TASK DIRECTIONS
In the records below, find the line that contains "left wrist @" and the line that contains "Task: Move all"; write out exactly those two lines and everything between them, without the pictures.

GIVEN INFORMATION below:

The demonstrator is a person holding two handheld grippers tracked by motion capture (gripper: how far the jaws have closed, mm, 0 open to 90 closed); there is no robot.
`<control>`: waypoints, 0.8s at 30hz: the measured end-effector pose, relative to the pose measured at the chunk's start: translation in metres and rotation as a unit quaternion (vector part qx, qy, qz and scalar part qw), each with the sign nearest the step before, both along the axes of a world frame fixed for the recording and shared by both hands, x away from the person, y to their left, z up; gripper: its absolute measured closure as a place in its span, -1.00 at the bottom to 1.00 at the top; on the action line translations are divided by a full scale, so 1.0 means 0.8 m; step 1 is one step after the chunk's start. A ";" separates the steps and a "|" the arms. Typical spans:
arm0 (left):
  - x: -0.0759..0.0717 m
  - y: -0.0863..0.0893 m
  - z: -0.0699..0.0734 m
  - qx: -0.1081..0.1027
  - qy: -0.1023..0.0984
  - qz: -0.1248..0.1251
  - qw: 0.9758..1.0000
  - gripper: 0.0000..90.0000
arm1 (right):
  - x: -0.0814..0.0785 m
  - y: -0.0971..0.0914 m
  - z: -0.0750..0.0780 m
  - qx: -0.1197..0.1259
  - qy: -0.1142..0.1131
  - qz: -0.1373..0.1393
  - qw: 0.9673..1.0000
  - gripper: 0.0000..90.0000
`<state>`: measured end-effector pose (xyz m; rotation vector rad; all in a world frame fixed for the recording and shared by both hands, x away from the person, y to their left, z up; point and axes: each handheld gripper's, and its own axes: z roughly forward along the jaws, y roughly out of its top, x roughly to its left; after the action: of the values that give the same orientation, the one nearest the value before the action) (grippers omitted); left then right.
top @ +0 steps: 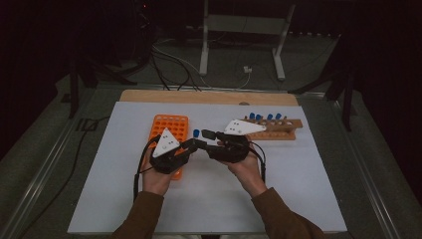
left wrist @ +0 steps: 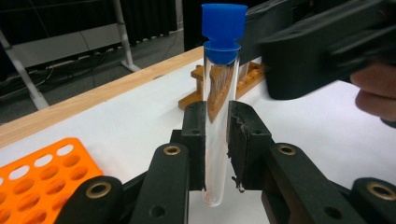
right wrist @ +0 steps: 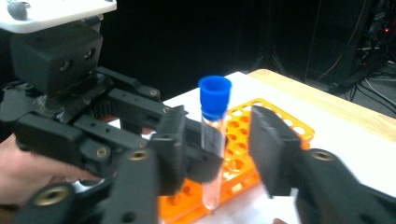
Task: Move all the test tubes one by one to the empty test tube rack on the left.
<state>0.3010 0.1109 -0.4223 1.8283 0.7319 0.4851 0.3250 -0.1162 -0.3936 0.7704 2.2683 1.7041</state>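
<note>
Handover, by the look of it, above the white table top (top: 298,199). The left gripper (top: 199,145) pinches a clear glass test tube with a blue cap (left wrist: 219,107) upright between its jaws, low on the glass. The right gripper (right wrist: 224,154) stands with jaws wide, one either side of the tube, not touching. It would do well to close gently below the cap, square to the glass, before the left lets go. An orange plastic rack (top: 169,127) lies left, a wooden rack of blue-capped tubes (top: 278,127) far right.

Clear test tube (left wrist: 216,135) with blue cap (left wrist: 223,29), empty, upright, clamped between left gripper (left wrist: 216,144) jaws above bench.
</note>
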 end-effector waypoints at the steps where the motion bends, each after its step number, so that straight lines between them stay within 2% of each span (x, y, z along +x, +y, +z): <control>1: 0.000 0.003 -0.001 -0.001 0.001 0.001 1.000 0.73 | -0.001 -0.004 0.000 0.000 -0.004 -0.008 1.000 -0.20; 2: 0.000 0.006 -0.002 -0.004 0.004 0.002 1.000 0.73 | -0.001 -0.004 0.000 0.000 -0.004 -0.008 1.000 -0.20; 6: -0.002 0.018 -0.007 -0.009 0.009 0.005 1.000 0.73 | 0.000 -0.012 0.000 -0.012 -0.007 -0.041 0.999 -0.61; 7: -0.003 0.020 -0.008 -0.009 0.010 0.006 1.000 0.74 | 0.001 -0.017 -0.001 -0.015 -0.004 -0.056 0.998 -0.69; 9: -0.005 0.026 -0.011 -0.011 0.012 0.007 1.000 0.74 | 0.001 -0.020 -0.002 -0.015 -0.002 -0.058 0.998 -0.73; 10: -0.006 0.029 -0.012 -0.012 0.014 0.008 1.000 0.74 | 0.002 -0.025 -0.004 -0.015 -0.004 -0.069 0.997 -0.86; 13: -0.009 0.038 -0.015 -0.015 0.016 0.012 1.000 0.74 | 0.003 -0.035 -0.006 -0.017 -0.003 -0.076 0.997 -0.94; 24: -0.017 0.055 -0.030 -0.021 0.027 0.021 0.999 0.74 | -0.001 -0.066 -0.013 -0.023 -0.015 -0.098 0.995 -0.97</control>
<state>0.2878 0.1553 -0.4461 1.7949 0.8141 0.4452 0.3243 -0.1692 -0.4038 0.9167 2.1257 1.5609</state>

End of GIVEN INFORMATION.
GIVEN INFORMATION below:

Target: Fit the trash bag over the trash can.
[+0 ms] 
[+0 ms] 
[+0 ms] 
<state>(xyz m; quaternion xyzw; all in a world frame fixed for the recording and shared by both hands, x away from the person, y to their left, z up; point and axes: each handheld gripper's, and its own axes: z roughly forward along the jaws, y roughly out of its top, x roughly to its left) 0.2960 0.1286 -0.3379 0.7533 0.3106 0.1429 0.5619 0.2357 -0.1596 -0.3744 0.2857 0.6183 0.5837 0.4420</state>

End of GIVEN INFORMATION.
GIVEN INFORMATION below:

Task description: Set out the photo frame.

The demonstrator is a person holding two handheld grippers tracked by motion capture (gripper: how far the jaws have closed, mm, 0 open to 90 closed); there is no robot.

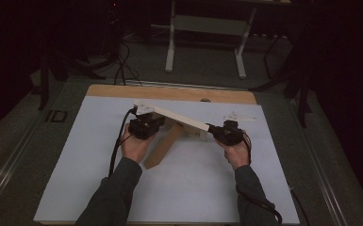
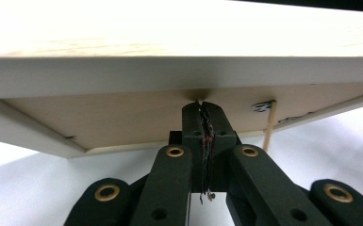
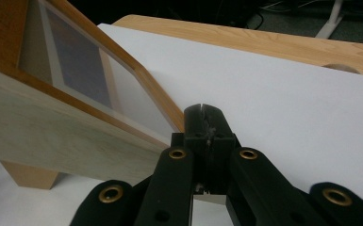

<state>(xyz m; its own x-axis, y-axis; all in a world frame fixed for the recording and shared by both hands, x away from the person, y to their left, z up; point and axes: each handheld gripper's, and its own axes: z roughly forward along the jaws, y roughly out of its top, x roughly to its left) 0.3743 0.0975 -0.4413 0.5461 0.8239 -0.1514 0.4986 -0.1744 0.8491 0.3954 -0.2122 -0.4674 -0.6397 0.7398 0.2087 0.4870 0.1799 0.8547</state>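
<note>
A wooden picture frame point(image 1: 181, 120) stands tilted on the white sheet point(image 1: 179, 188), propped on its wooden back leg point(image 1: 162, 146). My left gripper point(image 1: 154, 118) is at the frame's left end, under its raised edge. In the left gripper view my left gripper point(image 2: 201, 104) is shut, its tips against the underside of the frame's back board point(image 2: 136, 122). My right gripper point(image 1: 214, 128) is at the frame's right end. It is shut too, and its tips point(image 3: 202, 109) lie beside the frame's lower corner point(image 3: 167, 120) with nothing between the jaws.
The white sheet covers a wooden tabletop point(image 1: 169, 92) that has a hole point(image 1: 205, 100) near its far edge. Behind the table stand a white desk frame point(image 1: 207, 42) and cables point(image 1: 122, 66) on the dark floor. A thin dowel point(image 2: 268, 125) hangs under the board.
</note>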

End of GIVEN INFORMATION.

EXERCISE OUTPUT
left wrist @ +0 steps: 
right wrist @ +0 steps: 
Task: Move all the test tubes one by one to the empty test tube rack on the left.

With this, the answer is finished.